▶ **Task objective**: Repeat every line of the data exactly; the pictures stay out.

╭─ Given data

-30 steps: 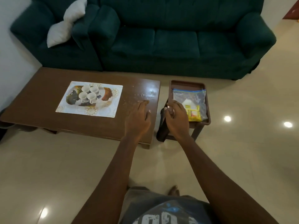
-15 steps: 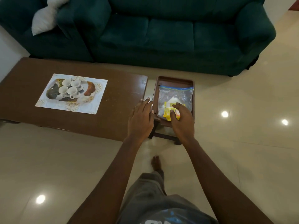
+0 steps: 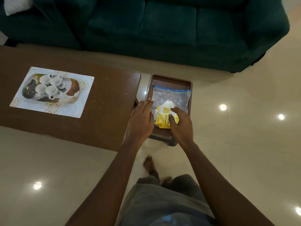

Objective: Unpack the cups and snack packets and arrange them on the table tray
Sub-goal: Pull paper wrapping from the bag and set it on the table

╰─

▶ **Exercise response**:
-30 steps: 
-15 steps: 
+0 steps: 

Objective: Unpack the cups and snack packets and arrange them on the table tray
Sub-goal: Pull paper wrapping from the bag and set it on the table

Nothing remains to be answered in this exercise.